From: Michael Roth <mdroth@linux.vnet.ibm.com>
To: qemu-devel@nongnu.org
Cc: qemu-stable@nongnu.org, Eric Blake <eblake@redhat.com>,
Kevin Wolf <kwolf@redhat.com>
Subject: [Qemu-devel] [PATCH 05/55] block: Perform copy-on-read in loop
Date: Wed, 6 Dec 2017 13:15:58 -0600 [thread overview]
Message-ID: <20171206191648.18208-6-mdroth@linux.vnet.ibm.com> (raw)

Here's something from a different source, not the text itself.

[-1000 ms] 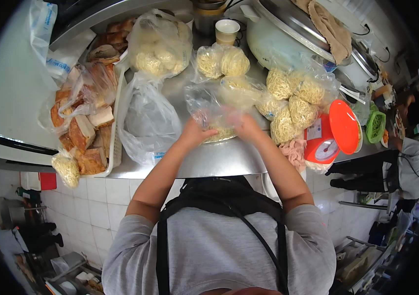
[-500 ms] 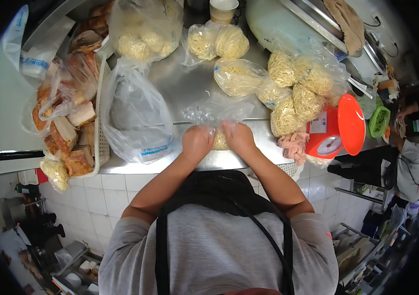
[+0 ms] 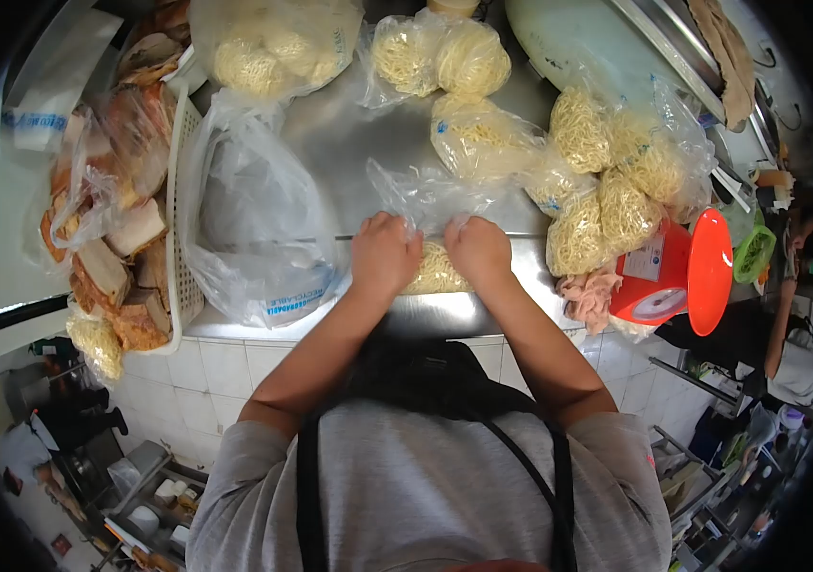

In-Reply-To: <20171206191648.18208-1-mdroth@linux.vnet.ibm.com>
From: Eric Blake <eblake@redhat.com>
Improve our braindead copy-on-read implementation. Pre-patch,
we have multiple issues:
- we create a bounce buffer and perform a write for the entire
request, even if the active image already has 99% of the
clusters occupied, and really only needs to copy-on-read the
remaining 1% of the clusters
- our bounce buffer was as large as the read request, and can
needlessly exhaust our memory by using double the memory of
the request size (the original request plus our bounce buffer),
rather than a capped maximum overhead beyond the original
- if a driver has a max_transfer limit, we are bypassing the
normal code in bdrv_aligned_preadv() that fragments to that
limit, and instead attempt to read the entire buffer from the
driver in one go, which some drivers may assert on
- a client can request a large request of nearly 2G such that
rounding the request out to cluster boundaries results in a
byte count larger than 2G. While this cannot exceed 32 bits,
it DOES have some follow-on problems:
-- the call to bdrv_driver_pread() can assert for exceeding
BDRV_REQUEST_MAX_BYTES, if the driver is old and lacks
.bdrv_co_preadv
-- if the buffer is all zeroes, the subsequent call to
bdrv_co_do_pwrite_zeroes is a no-op due to a negative size,
which means we did not actually copy on read
Fix all of these issues by breaking up the action into a loop,
where each iteration is capped to sane limits. Also, querying
the allocation status allows us to optimize: when data is
already present in the active layer, we don't need to bounce.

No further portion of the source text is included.